Traditionally, Hanshan Temple is believed to have been founded during the Tianjian era (502–519) of the reign of Emperor Wu of Liang, in the Southern and Northern dynasties period. The current name of the monastery derives from Hanshan, the legendary monk and poet. Hanshan and his disciple Shide are said to have come to the monastery during the reign of Emperor Taizong of Tang (627–649), where Hanshan became the abbot.

==The Bell of Hanshan==

===The poem===
Hanshan Temple is famed in East Asia because of the poem "A Night Mooring by Maple Bridge" (楓橋夜泊), by Tang dynasty poet, Zhang Ji.

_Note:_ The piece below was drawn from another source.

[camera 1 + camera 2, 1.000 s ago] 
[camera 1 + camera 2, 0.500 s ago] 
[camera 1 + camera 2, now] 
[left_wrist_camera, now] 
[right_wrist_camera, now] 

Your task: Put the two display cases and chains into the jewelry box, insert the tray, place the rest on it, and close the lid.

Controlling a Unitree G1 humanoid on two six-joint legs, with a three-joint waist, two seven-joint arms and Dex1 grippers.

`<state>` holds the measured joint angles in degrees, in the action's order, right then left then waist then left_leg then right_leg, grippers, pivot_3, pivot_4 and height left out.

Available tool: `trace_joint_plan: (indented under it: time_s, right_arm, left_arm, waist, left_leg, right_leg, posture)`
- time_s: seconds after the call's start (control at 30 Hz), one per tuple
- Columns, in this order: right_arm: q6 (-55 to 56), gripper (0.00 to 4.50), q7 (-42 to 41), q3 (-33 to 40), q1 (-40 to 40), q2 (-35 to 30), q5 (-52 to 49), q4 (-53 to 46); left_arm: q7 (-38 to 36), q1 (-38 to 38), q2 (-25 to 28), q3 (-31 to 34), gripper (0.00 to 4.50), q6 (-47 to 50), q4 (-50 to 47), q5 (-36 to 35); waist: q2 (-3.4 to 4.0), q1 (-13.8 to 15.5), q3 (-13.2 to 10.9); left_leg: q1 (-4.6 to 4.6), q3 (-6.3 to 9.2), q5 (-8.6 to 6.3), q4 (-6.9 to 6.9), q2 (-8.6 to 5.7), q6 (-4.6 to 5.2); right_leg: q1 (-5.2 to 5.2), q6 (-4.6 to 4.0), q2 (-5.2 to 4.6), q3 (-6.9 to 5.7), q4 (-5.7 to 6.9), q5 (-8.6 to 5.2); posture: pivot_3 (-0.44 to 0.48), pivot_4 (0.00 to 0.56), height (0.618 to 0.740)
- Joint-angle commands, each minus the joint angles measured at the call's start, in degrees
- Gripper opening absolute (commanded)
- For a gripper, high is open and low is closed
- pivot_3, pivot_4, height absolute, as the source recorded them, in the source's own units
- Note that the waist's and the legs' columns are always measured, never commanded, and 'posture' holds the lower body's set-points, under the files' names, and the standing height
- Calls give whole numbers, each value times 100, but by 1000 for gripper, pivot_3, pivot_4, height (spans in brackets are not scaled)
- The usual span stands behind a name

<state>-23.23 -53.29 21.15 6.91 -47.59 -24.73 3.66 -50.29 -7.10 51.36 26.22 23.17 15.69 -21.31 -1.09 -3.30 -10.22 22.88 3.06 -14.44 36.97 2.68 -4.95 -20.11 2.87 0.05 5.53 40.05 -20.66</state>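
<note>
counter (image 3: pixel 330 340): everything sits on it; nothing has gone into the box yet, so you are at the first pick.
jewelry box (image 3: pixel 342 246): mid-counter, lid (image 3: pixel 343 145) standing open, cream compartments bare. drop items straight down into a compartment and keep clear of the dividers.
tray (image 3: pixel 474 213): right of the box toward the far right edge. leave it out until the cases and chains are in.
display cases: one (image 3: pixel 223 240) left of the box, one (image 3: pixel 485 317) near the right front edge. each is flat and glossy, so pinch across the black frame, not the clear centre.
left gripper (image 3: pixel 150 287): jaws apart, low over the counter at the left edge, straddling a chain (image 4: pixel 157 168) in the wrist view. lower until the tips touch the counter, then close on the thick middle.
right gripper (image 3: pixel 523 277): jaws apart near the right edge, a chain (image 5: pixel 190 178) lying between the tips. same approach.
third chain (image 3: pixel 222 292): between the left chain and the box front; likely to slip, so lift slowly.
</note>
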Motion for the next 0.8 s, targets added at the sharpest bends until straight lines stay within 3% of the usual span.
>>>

The poem describes the melancholy scene of a dejected traveler, moored at night at Fengqiao, hearing the bells of Hanshan Temple:

月落烏啼霜滿天，

江楓漁火對愁眠。

姑蘇城外寒山寺，

夜半鐘聲到客船。

Yuè luò wū tí shuāng mǎn tiān,

Jiāng fēng yú huǒ duì chóu mián.

Gūsū chéngwài Hánshān Sì,

Yèbàn zhōngshēng dào kèchuán.

The moon descends, the crows scream, frost covers the sky.

The river maples and fishing boat lights fall to somber sleep.

Outside of old town Gusu sits the Hanshan Temple

The midnight bell rings to welcome pilgrimage boats.

To this day, the poem is still often read in China, Japan and Korea, and is part of the Chinese literature curriculum in both China and Japan. The ringing of the bell at Hanshan Temple on Chinese New Year's eve is a major pilgrimage and tourism event for visitors from these countries.

===The bell===
Two bells are currently used at Hanshan Temple, both dating from the late Qing dynasty when the temple was last rebuilt. One was forged in China in 1906, and the other was forged in Japan at around the same time. The dedication on the bell was written by Japanese Prime Minister Itō Hirobumi. The original Tang dynasty bell is believed by some (including Itō Hirobumi and modern Chinese statesman Kang Youwei) to have been taken to Japan in ancient times. These two factors have roused some nationalistic controversy among Chinese and Koreans (see, for example, this opinion).

A new 108 tonne bell commissioned by Hanshan Temple and produced by a foundry in Wuhan was completed in 2007 in order to replace the hundred-year-old Japanese bell. The new bell is 8.5 m high and 5.2 m in diameter at its widest. It is engraved with 70094 Chinese characters from Lotus Sutra.

==Hanshan Temple in Japan==
A Hanshan Temple (pronounced kanzan-ji in Japanese) was established in Ōme, Tokyo, Japan in 1929.